Date Published: December 12, 2016
Publisher: Public Library of Science
Author(s): Gaotian Zhang, Martin Sachse, Marie-Christine Prevost, Robert J. Luallen, Emily R. Troemel, Marie-Anne Félix, James B. Lok.
Microsporidia are fungi-related intracellular pathogens that may infect virtually all animals, but are poorly understood. The nematode Caenorhabditis elegans has recently become a model host for studying microsporidia through the identification of its natural microsporidian pathogen Nematocida parisii. However, it was unclear how widespread and diverse microsporidia infections are in C. elegans or other related nematodes in the wild. Here we describe the isolation and culture of 47 nematodes with microsporidian infections. N. parisii is found to be the most common microsporidia infecting C. elegans in the wild. In addition, we further describe and name six new species in the Nematocida genus. Our sampling and phylogenetic analysis further identify two subclades that are genetically distinct from Nematocida, and we name them Enteropsectra and Pancytospora. Interestingly, unlike Nematocida, these two genera belong to the main clade of microsporidia that includes human pathogens. All of these microsporidia are horizontally transmitted and most specifically infect intestinal cells, except Pancytospora epiphaga that replicates mostly in the epidermis of its Caenorhabditis host. At the subcellular level in the infected host cell, spores of the novel genus Enteropsectra show a characteristic apical distribution and exit via budding off of the plasma membrane, instead of exiting via exocytosis as spores of Nematocida. Host specificity is broad for some microsporidia, narrow for others: indeed, some microsporidia can infect Oscheius tipulae but not its sister species Oscheius sp. 3, and conversely some microsporidia found infecting Oscheius sp. 3 do not infect O. tipulae. We also show that N. ausubeli fails to strongly induce in C. elegans the transcription of genes that are induced by other Nematocida species, suggesting it has evolved mechanisms to prevent induction of this host response.
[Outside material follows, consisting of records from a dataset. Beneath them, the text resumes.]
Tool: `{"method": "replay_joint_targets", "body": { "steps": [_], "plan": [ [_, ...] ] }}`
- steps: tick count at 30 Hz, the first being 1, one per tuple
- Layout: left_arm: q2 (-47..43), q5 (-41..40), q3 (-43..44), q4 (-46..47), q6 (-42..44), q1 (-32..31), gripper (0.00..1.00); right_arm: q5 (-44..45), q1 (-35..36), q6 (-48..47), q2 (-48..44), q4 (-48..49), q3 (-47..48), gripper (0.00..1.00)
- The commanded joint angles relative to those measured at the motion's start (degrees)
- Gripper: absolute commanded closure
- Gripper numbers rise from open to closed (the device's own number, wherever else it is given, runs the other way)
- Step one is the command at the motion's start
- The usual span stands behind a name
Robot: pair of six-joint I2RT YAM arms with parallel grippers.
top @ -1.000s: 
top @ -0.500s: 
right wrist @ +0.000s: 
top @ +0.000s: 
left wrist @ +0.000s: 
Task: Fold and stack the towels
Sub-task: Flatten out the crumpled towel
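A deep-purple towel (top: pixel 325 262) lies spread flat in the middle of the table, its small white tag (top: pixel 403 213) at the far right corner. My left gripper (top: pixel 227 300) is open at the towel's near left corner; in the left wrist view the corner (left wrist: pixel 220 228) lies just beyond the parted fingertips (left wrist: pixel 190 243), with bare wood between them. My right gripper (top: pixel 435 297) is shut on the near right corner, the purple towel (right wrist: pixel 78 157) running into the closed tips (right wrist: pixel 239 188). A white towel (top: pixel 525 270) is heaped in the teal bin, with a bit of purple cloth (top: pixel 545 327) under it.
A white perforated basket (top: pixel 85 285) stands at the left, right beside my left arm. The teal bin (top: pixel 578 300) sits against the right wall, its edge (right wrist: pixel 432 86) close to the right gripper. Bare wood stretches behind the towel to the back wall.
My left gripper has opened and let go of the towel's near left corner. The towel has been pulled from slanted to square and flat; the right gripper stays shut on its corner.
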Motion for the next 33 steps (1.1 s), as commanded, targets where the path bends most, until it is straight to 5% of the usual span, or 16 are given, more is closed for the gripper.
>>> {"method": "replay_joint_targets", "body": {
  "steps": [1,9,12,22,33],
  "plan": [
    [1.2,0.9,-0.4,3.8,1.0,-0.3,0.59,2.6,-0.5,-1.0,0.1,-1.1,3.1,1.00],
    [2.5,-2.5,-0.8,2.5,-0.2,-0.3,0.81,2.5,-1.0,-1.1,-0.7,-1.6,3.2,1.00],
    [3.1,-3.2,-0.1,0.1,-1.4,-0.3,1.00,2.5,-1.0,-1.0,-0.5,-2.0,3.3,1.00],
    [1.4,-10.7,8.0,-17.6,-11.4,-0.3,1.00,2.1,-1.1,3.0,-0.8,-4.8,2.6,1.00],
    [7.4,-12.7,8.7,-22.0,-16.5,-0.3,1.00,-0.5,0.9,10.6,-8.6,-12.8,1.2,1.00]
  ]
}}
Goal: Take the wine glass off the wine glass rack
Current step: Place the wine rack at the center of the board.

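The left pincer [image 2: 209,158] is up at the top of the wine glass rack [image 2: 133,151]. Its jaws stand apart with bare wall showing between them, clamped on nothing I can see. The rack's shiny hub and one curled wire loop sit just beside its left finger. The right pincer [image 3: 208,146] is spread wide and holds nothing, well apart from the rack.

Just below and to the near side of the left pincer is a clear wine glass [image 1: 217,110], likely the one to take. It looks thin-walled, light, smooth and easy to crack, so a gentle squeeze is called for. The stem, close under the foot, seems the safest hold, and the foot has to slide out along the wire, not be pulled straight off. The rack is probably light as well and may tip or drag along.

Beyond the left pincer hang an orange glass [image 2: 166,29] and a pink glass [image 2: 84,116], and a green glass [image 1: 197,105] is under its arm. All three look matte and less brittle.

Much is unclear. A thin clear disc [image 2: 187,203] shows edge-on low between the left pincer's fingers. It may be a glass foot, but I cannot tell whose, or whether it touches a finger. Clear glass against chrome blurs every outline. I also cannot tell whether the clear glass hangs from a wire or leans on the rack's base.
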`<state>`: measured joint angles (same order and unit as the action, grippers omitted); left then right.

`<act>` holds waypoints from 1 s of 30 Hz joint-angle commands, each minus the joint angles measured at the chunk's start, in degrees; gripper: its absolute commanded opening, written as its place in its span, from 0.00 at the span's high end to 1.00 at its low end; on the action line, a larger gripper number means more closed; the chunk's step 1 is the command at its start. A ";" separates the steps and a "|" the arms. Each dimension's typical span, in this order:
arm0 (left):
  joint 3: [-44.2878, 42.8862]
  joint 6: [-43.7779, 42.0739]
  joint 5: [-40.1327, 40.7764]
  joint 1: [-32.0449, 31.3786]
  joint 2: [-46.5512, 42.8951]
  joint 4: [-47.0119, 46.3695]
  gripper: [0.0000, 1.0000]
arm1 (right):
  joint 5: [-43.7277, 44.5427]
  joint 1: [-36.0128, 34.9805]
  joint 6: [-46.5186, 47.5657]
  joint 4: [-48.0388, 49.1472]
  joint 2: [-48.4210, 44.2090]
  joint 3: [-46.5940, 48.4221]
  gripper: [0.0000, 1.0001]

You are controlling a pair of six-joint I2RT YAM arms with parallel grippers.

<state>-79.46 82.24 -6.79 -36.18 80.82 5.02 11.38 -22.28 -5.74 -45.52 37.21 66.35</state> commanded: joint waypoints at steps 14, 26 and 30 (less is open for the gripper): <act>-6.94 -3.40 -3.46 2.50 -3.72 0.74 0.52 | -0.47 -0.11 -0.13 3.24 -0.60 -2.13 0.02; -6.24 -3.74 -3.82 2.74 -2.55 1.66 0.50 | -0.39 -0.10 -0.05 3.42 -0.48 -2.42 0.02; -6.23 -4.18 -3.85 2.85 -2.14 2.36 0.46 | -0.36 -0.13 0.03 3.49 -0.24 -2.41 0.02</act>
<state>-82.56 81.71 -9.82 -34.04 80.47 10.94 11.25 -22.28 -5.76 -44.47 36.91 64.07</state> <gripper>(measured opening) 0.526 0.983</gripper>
Altogether, these newly isolated species illustrate the diversity and ubiquity of microsporidian infections in nematodes, and provide a rich resource to investigate host-parasite coevolution in tractable nematode hosts.
Microsporidia are fungi-related obligate intracellular pathogens, with over 1400 described species [1,2]. Interest in these organisms started 150 years ago when researchers, especially Louis Pasteur, studied silkworm disease that was caused by a microsporidian species later named Nosema bombycis . In the past decades, microsporidia have attracted more attention when they were revealed to be a cause of diarrhea in immunocompromised patients and were further demonstrated to have a high prevalence in some areas in immunocompetent patients and healthy individuals [4–6].